**Work to complete**:
The complete listing goes into the output exactly, without its pictures.

**Information provided**:

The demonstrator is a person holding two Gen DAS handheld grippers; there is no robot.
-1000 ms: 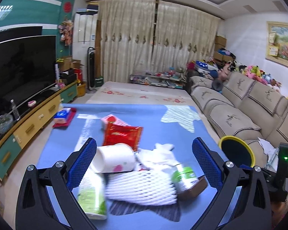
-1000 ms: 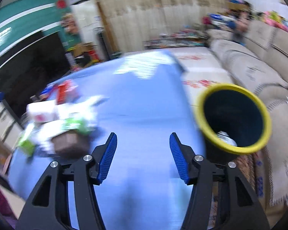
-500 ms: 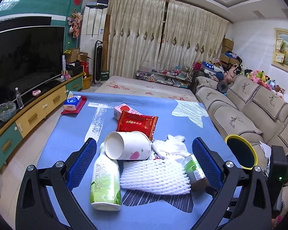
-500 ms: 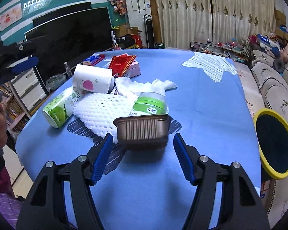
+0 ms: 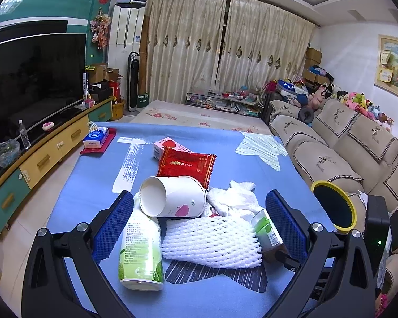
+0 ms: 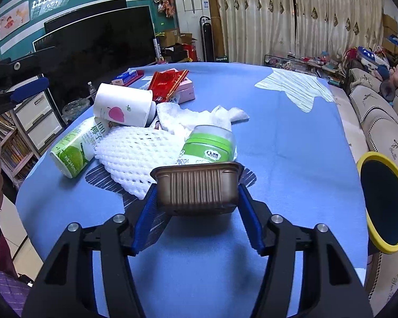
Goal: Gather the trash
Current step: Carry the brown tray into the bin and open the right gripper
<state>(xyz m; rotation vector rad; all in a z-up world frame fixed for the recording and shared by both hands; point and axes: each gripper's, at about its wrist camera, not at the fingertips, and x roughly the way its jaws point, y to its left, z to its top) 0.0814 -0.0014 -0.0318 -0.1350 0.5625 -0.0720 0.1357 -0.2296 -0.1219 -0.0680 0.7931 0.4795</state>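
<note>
1. The right gripper has just been closing its jaws around the brown ribbed tray on the blue tabletop; the pads sit at its ends, though firm contact cannot be told. Thin walls may buckle and let it slip.
2. The green-labelled cup leans on the tray's rim; lifting could topple it.
3. The left gripper hangs with jaws spread over the pile, holding nothing.
4. The yellow-rimmed bin stands off the tabletop's edge; a loose grip may drop the tray short.
</note>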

**Exercise answer**:
The demonstrator is a person holding two Gen DAS handheld grippers; there is no robot.
-1000 ms: 
-1000 ms: 
-500 ms: 
-500 ms: 
+0 ms: 
+0 ms: 
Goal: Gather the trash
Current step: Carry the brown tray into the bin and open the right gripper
<state>(xyz m; rotation vector rad; all in a z-up world frame fixed for the recording and shared by both hands; point and axes: each gripper's, at about its wrist camera, not at the fingertips, and x roughly the way its jaws point, y to its left, z to its top) 0.0814 -0.0014 -0.0318 -0.1350 0.5625 -0.0720 0.1357 -0.2296 -0.1219 -0.0680 0.7931 0.4795</state>
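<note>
1. The right gripper has just been closing its jaws around the brown ribbed tray on the blue tabletop; the pads sit at its ends, though firm contact cannot be told. Thin walls may buckle and let it slip.
2. The green-labelled cup leans on the tray's rim; lifting could topple it.
3. The left gripper hangs with jaws spread over the pile, holding nothing.
4. The yellow-rimmed bin stands off the tabletop's edge; a loose grip may drop the tray short.
</note>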

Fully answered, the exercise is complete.